- DATA RECORDS -
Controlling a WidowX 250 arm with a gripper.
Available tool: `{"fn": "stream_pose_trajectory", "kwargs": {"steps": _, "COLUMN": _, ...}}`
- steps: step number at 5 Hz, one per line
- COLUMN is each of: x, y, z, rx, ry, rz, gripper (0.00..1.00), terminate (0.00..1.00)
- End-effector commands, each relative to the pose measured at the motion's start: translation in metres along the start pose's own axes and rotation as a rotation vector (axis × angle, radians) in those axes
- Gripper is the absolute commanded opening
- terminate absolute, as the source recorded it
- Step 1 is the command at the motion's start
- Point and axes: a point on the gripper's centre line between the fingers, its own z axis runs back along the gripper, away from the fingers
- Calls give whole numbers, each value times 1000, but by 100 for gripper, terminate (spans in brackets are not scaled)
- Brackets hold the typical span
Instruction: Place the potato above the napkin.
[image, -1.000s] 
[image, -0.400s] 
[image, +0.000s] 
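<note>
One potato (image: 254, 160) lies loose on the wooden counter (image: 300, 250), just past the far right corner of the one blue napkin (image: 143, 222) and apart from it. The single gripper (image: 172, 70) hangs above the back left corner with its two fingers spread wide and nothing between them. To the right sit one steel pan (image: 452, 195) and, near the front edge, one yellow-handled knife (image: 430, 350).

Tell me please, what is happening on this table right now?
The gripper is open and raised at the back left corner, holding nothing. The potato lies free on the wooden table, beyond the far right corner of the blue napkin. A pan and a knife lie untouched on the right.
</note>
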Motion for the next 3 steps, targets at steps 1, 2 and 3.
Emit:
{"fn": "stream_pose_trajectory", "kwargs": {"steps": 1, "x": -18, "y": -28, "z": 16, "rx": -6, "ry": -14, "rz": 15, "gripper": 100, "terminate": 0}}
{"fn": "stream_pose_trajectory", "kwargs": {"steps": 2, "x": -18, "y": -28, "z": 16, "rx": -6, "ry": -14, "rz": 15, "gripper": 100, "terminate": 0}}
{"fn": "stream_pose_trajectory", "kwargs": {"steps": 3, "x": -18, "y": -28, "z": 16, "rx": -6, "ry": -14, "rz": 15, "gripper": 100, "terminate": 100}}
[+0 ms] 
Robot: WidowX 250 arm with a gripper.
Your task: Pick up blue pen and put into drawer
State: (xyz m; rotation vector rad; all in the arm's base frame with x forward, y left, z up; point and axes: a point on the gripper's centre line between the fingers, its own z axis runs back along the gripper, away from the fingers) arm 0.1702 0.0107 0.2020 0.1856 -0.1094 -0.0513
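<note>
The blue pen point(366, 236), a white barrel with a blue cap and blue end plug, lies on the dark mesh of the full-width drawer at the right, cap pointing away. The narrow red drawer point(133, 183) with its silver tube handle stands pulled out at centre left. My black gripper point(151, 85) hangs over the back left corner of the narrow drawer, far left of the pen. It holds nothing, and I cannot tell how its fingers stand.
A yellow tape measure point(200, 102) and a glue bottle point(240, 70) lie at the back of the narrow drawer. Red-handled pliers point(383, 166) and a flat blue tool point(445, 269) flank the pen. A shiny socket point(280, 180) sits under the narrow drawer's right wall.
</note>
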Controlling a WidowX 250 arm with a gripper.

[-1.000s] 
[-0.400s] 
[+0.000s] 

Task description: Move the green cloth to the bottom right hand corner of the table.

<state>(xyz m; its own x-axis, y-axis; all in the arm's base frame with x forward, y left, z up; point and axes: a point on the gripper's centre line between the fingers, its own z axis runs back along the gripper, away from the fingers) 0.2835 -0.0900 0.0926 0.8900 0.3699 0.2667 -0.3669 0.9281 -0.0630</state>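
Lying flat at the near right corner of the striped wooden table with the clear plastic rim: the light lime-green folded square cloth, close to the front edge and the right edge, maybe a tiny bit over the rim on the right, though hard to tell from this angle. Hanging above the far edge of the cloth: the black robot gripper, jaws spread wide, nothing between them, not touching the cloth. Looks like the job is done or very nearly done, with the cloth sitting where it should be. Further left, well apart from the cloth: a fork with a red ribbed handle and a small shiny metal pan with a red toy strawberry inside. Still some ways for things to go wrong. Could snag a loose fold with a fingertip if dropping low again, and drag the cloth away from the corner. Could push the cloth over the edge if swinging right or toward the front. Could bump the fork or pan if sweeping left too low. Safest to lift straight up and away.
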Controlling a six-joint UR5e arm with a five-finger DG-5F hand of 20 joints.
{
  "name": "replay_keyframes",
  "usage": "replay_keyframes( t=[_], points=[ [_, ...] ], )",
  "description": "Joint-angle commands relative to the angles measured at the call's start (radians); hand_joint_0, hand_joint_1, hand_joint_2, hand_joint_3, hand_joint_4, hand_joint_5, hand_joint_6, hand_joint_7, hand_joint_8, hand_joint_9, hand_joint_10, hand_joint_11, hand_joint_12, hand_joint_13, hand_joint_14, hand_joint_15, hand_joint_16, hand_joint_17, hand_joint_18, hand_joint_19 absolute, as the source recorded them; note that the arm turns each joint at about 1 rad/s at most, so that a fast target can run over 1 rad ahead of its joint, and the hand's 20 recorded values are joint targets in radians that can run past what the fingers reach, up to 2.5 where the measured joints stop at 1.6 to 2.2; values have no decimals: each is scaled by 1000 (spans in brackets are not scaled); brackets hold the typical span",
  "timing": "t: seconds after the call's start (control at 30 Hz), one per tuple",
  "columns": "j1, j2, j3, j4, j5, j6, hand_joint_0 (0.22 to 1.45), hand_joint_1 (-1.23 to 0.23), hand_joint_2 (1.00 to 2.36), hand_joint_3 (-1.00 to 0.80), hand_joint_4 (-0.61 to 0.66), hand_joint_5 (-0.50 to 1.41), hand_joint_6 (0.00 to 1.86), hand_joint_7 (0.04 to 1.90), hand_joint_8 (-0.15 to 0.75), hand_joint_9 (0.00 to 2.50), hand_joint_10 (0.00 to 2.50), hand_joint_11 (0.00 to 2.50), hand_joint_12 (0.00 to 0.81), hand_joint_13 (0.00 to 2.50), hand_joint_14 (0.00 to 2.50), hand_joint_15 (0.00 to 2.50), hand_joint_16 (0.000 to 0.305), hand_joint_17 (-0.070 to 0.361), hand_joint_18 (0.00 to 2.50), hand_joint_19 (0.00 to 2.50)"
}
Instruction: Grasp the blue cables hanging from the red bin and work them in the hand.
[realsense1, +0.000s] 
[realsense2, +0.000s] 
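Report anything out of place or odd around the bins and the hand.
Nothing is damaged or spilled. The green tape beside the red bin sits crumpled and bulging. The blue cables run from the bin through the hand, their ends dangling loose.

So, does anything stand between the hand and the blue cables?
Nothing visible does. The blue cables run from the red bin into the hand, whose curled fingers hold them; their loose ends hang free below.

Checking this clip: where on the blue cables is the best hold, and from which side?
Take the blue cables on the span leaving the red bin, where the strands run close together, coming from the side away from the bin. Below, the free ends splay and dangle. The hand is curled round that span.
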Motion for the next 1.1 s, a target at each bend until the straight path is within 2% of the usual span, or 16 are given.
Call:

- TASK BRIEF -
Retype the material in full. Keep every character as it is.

- ANSWER BELOW -
Controlling a WidowX 250 arm with a gripper.
Available tool: `{"fn": "stream_pose_trajectory", "kwargs": {"steps": _, "COLUMN": _, ...}}`
- steps: step number at 5 Hz, one per line
- COLUMN is each of: x, y, z, rx, ry, rz, gripper (0.00..1.00), terminate (0.00..1.00)
- End-effector commands, each relative to the pose measured at the motion's start: translation in metres along the start pose's own axes and rotation as a rotation vector (axis × angle, radians) in those axes
- Gripper is the absolute commanded opening
- terminate absolute, as the source recorded it
- Step 1 is the command at the motion's start
- Point and axes: a point on the gripper's centre line between the fingers, its own z axis runs back along the gripper, away from the fingers
- Calls give whole numbers, each value times 1000, but by 100 for gripper, terminate (spans in brackets are not scaled)
- Brackets hold the typical span
Instruction: Place the potato above the napkin.
[image, -1.000s] 
[image, -0.400s] 
[image, +0.000s] 
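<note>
One potato (image: 254, 160) lies loose on the wooden counter (image: 300, 250), just past the far right corner of the one blue napkin (image: 143, 222) and apart from it. The single gripper (image: 172, 70) hangs above the back left corner with its two fingers spread wide and nothing between them. To the right sit one steel pan (image: 452, 195) and, near the front edge, one yellow-handled knife (image: 430, 350).

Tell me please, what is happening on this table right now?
The gripper is open and raised at the back left corner, holding nothing. The potato lies free on the wooden table, beyond the far right corner of the blue napkin. A pan and a knife lie untouched on the right.
</note>
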Motion for the next 3 steps, targets at steps 1, 2 and 3.
Emit:
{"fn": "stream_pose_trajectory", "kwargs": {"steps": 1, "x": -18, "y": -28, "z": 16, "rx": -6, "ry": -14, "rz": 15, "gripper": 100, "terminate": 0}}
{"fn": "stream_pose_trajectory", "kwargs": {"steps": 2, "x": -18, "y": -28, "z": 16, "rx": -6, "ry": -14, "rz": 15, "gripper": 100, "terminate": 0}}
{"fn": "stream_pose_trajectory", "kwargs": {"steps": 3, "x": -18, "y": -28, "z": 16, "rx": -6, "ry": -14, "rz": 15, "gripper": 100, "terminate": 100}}
[+0 ms] 
Robot: WidowX 250 arm with a gripper.
Your task: Pick up blue pen and put into drawer
State: (xyz m; rotation vector rad; all in the arm's base frame with x forward, y left, z up; point and axes: a point on the gripper's centre line between the fingers, its own z axis runs back along the gripper, away from the fingers) arm 0.1702 0.0107 0.2020 0.1856 -0.1094 -0.0513
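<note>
The blue pen point(366, 236), a white barrel with a blue cap and blue end plug, lies on the dark mesh of the full-width drawer at the right, cap pointing away. The narrow red drawer point(133, 183) with its silver tube handle stands pulled out at centre left. My black gripper point(151, 85) hangs over the back left corner of the narrow drawer, far left of the pen. It holds nothing, and I cannot tell how its fingers stand.
A yellow tape measure point(200, 102) and a glue bottle point(240, 70) lie at the back of the narrow drawer. Red-handled pliers point(383, 166) and a flat blue tool point(445, 269) flank the pen. A shiny socket point(280, 180) sits under the narrow drawer's right wall.
</note>
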Controlling a WidowX 250 arm with a gripper.

[-1.000s] 
[-0.400s] 
[+0.000s] 

Task description: Move the green cloth to the bottom right hand corner of the table.

<state>(xyz m; its own x-axis, y-axis; all in the arm's base frame with x forward, y left, z up; point and axes: a point on the gripper's centre line between the fingers, its own z axis runs back along the gripper, away from the fingers) 0.2835 -0.0900 0.0926 0.8900 0.3699 0.2667 -0.3669 0.9281 -0.0630</state>
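Lying flat at the near right corner of the striped wooden table with the clear plastic rim: the light lime-green folded square cloth, close to the front edge and the right edge, maybe a tiny bit over the rim on the right, though hard to tell from this angle. Hanging above the far edge of the cloth: the black robot gripper, jaws spread wide, nothing between them, not touching the cloth. Looks like the job is done or very nearly done, with the cloth sitting where it should be. Further left, well apart from the cloth: a fork with a red ribbed handle and a small shiny metal pan with a red toy strawberry inside. Still some ways for things to go wrong. Could snag a loose fold with a fingertip if dropping low again, and drag the cloth away from the corner. Could push the cloth over the edge if swinging right or toward the front. Could bump the fork or pan if sweeping left too low. Safest to lift straight up and away.
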Controlling a six-joint UR5e arm with a five-finger DG-5F hand of 20 joints.
{
  "name": "replay_keyframes",
  "usage": "replay_keyframes( t=[_], points=[ [_, ...] ], )",
  "description": "Joint-angle commands relative to the angles measured at the call's start (radians); hand_joint_0, hand_joint_1, hand_joint_2, hand_joint_3, hand_joint_4, hand_joint_5, hand_joint_6, hand_joint_7, hand_joint_8, hand_joint_9, hand_joint_10, hand_joint_11, hand_joint_12, hand_joint_13, hand_joint_14, hand_joint_15, hand_joint_16, hand_joint_17, hand_joint_18, hand_joint_19 absolute, as the source recorded them; note that the arm turns each joint at about 1 rad/s at most, so that a fast target can run over 1 rad ahead of its joint, and the hand's 20 recorded values are joint targets in radians that can run past what the fingers reach, up to 2.5 where the measured joints stop at 1.6 to 2.2; values have no decimals: each is scaled by 1000 (spans in brackets are not scaled); brackets hold the typical span",
  "timing": "t: seconds after the call's start (control at 30 Hz), one per tuple",
  "columns": "j1, j2, j3, j4, j5, j6, hand_joint_0 (0.22 to 1.45), hand_joint_1 (-1.23 to 0.23), hand_joint_2 (1.00 to 2.36), hand_joint_3 (-1.00 to 0.80), hand_joint_4 (-0.61 to 0.66), hand_joint_5 (-0.50 to 1.41), hand_joint_6 (0.00 to 1.86), hand_joint_7 (0.04 to 1.90), hand_joint_8 (-0.15 to 0.75), hand_joint_9 (0.00 to 2.50), hand_joint_10 (0.00 to 2.50), hand_joint_11 (0.00 to 2.50), hand_joint_12 (0.00 to 0.81), hand_joint_13 (0.00 to 2.50), hand_joint_14 (0.00 to 2.50), hand_joint_15 (0.00 to 2.50), hand_joint_16 (0.000 to 0.305), hand_joint_17 (-0.070 to 0.361), hand_joint_18 (0.00 to 2.50), hand_joint_19 (0.00 to 2.50)"
}
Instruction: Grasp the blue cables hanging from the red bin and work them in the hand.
[realsense1, +0.000s] 
[realsense2, +0.000s] 
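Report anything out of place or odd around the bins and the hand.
Nothing is damaged or spilled. The green tape beside the red bin sits crumpled and bulging. The blue cables run from the bin through the hand, their ends dangling loose.

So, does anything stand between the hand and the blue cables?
Nothing visible does. The blue cables run from the red bin into the hand, whose curled fingers hold them; their loose ends hang free below.

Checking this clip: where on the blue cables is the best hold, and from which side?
Take the blue cables on the span leaving the red bin, where the strands run close together, coming from the side away from the bin. Below, the free ends splay and dangle. The hand is curled round that span.
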Motion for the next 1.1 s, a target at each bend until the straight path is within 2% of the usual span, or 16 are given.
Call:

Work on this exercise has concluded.